Feature Request: Strict RAM restraints, cancel/throw error

anon28194136 · February 25, 2015, 7:55pm

We’ve been battling against jobs on our farm that consume epic proportions of RAM and end up stalling out machines. We have our own tools that have been monitoring RAM usage and killing processes and shutting down slaves etc. I was hoping maybe there could be an option in Deadline that could handle this kind of feature instead. What would be nice to see is a feature that allows the slave to check the amount of RAM being used by the slave and whatever program it’s launching be it 3DS Max or Maya or whatever. If the RAM consumption goes above a threshold, the slave throws an error on the job it was rendering and cancels the render.

This prevents the paging/swapping and eventually would lead to a cleaner farm. The user gets feedback about the job via the job reports, the farm stays healthy. (We’ve been battling against machines stalling/locking due to epic page file usage).
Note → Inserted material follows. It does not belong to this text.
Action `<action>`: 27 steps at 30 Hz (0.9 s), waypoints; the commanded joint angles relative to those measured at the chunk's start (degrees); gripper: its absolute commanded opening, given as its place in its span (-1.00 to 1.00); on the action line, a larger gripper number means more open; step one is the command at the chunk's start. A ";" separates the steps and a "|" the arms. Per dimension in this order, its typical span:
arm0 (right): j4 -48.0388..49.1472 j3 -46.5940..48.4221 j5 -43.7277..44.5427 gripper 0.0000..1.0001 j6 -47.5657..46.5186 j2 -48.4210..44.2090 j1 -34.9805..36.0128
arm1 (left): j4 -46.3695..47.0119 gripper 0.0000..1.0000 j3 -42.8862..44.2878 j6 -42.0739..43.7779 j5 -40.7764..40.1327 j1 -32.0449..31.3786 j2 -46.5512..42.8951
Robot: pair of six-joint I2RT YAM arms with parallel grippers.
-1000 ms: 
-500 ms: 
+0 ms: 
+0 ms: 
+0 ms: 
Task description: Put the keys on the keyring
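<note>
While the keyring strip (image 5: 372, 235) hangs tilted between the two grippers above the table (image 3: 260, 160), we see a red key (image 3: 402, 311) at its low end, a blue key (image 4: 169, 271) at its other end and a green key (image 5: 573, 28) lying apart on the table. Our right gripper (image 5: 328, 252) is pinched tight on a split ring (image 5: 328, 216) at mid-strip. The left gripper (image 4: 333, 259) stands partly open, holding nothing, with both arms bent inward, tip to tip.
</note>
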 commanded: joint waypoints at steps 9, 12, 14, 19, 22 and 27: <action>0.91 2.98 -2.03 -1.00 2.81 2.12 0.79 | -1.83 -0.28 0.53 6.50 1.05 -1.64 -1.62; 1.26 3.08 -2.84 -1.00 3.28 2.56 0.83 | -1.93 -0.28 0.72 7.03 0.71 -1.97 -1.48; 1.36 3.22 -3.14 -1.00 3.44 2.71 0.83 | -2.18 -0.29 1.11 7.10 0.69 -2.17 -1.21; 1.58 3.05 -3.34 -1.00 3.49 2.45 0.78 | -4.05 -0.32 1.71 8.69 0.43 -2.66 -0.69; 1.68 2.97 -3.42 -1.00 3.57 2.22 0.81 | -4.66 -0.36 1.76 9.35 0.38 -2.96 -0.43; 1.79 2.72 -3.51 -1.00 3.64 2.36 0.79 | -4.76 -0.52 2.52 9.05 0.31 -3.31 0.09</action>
In an ideal world, these users wouldn’t be submitting jobs that try to use so much memory, but it’s happening and we need countermeasures against that scenario.

Coulter · February 26, 2015, 1:24am

So this would be analogous to Task Timeout, but instead of failing a Task because it exceeded a time limit, it would fail a Task because it exceeded a RAM limit. Is that correct?

It’s an interesting idea. One tricky part is that some programs tend to generate brief RAM spikes that then quickly drop back to a reasonable level. Over the life of the process there might be a few brief high spikes, but overall there would be very little swapping because the spikes are brief. But these kinds of processes would be tripped out by a Task RAM constraint.

MikeOwen · February 26, 2015, 9:03am

I think you would need 2 variables here.
a. RAM Level Timeout (measured as a % of RAM used on the system) ~98%, default=0 meaning disabled.
b. RAM Timeout Threshold - measured in sec/mins, where the machine is holding at x% RAM level for this period of time ~2mins, default=0 meaning disabled.
This should even out the RAM spikes that James mentioned, reduce false positives but hopefully kill a slave before it starts thrashing.

rrussell · February 26, 2015, 4:35pm

Currently, the slave only pulls the RAM usage of the rendering process at the same rate it updates its slaves status (a setting that can be configured in the Performance Settings in the Repository Options). If a RAM timeout is set, we would probably have to increase how often the slave pulls this information.

What’s a reasonable minimum for the RAM timeout? 30 seconds? 1 minute? If we make it too low (ie: 5 seconds), then the slave would have to be pulling this info at least every 5 seconds for it to matter.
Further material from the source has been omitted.